In September 24-27 in Miami I was invited to speak at the Society for Collegiate Travel & Expense Management (SCTEM) Conference in Miami. As an example of the range of my responsibilities, in Miami, I addressed the issues surrounding DACA students and Immigration issues such as the Travel Bans.

The Value of Experience beyond Higher Ed

When I was hired in April 2014, I was the 30th person in this position across the country. A little over 3 years later and there are 100 in our group. We collaborate on a daily basis and the backgrounds of our group is very diverse. While most still rise up through the study abroad ranks, there are a number of military, diplomatic, and intelligence community members who have successfully made the transition.

I think that my professional experience has set me apart from my colleagues at other universities. I have been able to leverage my past experiences and contacts in the federal government. For example, I knew a consular officer in Nepal at the time of the earthquake in April 2015, who enabled me to more quickly locate and secure a member of the W&M community during that crisis.

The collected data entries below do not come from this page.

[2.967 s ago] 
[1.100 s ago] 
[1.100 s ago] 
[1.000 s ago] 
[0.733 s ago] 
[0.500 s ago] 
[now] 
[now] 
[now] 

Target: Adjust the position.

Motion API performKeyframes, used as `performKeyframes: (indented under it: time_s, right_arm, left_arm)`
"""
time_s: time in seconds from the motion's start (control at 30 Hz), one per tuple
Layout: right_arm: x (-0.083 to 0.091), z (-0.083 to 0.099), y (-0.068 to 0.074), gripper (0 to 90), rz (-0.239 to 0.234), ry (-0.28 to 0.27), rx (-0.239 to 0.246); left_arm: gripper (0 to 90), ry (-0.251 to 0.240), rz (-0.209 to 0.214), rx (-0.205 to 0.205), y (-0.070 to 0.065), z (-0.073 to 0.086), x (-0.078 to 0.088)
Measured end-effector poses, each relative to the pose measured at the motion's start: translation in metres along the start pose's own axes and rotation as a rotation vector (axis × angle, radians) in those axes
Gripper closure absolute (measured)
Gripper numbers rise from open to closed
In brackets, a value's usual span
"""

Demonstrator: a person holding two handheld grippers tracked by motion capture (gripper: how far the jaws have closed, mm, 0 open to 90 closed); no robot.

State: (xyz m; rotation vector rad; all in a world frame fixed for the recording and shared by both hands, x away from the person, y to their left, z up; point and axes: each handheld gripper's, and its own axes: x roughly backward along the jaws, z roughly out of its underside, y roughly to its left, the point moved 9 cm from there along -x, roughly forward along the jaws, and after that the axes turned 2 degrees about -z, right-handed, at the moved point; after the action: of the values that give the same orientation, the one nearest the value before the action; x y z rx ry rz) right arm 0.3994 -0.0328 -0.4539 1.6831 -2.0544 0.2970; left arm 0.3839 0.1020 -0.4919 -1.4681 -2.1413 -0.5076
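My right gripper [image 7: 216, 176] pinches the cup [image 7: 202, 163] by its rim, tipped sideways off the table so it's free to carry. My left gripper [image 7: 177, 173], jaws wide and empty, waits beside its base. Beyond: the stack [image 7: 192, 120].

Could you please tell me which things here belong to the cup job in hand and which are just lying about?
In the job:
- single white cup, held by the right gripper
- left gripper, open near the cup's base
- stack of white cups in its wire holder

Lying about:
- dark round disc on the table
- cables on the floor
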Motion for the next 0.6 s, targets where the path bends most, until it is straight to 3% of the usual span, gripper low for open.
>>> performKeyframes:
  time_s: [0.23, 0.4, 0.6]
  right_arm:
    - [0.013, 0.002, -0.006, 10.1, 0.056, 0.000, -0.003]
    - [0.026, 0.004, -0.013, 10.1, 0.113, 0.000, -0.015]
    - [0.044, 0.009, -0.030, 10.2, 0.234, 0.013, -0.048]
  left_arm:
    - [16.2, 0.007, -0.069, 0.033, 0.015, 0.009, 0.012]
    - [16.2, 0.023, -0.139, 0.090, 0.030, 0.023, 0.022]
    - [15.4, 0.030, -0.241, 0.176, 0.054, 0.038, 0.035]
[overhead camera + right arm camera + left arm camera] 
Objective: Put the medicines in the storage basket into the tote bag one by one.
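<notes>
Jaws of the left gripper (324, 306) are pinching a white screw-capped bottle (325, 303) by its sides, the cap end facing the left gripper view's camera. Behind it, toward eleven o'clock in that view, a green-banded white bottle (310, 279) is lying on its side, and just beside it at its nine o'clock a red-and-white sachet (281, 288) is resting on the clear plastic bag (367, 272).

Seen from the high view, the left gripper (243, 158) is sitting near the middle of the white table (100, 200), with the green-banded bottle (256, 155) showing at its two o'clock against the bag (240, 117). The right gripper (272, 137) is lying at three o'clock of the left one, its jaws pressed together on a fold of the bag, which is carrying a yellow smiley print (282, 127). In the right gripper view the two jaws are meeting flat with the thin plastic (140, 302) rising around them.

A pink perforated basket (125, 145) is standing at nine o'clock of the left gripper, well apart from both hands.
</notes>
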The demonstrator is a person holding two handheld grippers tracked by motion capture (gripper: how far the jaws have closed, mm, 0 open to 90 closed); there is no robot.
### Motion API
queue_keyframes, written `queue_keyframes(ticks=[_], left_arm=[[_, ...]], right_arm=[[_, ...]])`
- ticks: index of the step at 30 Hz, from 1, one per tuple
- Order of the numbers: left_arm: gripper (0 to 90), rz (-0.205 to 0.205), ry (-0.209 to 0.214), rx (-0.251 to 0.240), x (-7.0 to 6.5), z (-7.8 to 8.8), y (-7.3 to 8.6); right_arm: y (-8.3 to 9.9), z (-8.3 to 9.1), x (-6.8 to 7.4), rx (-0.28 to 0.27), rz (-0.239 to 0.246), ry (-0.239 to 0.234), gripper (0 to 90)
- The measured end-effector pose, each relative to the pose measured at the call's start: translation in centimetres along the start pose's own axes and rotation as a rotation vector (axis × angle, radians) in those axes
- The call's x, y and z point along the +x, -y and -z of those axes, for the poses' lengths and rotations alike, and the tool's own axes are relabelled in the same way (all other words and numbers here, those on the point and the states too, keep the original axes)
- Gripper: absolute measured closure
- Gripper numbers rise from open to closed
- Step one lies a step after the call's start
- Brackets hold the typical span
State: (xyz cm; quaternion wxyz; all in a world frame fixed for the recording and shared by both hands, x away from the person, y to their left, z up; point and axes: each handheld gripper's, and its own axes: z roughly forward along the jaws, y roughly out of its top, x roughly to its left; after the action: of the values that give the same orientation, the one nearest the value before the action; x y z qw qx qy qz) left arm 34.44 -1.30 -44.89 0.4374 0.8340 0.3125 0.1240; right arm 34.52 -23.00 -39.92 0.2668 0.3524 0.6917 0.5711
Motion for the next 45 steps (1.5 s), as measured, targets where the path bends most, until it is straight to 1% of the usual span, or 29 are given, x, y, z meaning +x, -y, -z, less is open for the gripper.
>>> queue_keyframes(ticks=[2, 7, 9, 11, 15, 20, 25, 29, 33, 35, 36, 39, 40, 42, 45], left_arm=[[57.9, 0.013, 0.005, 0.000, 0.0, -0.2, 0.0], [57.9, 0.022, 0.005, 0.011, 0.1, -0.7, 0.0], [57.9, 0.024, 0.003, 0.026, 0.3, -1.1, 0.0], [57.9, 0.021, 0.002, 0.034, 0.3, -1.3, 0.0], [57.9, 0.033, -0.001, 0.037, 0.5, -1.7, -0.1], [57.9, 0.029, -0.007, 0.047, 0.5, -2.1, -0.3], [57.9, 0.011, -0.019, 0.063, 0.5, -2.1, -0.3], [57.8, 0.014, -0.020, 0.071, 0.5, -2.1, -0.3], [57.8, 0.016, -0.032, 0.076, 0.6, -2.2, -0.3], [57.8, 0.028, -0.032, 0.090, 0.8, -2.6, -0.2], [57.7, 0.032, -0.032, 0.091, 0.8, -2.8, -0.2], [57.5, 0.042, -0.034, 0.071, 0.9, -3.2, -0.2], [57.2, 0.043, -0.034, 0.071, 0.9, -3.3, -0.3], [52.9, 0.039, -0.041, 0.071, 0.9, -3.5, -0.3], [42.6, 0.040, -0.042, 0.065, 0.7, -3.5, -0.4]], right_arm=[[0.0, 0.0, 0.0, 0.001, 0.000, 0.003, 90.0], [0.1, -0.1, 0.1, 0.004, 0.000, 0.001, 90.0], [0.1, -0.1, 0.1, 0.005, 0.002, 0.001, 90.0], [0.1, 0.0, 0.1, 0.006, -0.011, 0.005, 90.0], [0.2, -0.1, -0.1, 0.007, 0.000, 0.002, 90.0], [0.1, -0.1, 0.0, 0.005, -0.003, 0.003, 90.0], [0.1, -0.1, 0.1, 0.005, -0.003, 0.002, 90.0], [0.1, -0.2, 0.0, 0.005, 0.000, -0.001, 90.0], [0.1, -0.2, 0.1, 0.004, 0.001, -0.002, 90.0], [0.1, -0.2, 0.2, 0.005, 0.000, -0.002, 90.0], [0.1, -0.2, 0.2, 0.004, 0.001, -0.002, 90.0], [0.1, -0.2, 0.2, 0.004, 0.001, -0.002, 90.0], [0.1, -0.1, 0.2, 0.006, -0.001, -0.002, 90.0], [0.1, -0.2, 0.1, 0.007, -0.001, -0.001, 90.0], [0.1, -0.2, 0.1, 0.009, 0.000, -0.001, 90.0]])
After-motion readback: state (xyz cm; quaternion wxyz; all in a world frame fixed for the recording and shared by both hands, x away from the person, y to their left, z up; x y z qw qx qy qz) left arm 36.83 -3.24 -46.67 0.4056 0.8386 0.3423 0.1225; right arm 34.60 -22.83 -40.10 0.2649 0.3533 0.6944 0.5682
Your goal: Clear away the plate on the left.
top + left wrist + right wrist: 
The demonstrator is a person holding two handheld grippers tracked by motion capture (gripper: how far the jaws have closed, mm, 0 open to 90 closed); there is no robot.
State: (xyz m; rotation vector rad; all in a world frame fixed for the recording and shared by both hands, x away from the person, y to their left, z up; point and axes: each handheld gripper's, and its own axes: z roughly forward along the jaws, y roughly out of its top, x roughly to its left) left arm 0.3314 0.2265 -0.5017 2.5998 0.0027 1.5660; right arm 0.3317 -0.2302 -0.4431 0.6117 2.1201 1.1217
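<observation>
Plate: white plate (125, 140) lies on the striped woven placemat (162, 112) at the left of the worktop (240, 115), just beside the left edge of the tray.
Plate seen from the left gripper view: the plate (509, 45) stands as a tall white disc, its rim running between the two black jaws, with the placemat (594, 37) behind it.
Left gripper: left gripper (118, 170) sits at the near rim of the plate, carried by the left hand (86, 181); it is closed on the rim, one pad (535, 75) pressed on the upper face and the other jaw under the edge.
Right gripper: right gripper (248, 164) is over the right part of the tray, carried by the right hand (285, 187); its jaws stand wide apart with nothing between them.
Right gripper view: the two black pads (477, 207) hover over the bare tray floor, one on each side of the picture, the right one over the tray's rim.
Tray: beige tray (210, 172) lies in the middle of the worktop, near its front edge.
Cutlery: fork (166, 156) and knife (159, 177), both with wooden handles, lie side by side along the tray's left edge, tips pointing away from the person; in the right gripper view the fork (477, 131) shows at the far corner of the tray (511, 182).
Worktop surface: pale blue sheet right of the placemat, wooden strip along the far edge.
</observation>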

Emerging Concerns and Issues

Mental health issues are getting a lot of attention and getting students and faculty the right resources to triage a mental health emergency. Since Reves is not able to be on the ground for every program, it’s important we get the right information and resources to our program directors and faculty members who accompany students.  

Another issue which is emerging for students travelling overseas is terrorism. While I have never personally mentioned terrorism of any kind in my orientations (because the odds of being caught up in a terrorist-related situation are very minute), the increasing frequency and target locations have changed, it has been one of the issues I review closely, and evaluate what to do if students are victims of a terrorist incident.

William & Mary’s New Travel Policy

It was essential to have this policy in place. The travel policy adds a layer of protection for our travelers and the university. If we know for sure where our people are, we can more quickly react to an international crisis or natural disaster in areas where W&M students are located. An institution is only as strong as their policies, and  this is an important document for W&M. (The Policy is posted on the Reves Center’s website.)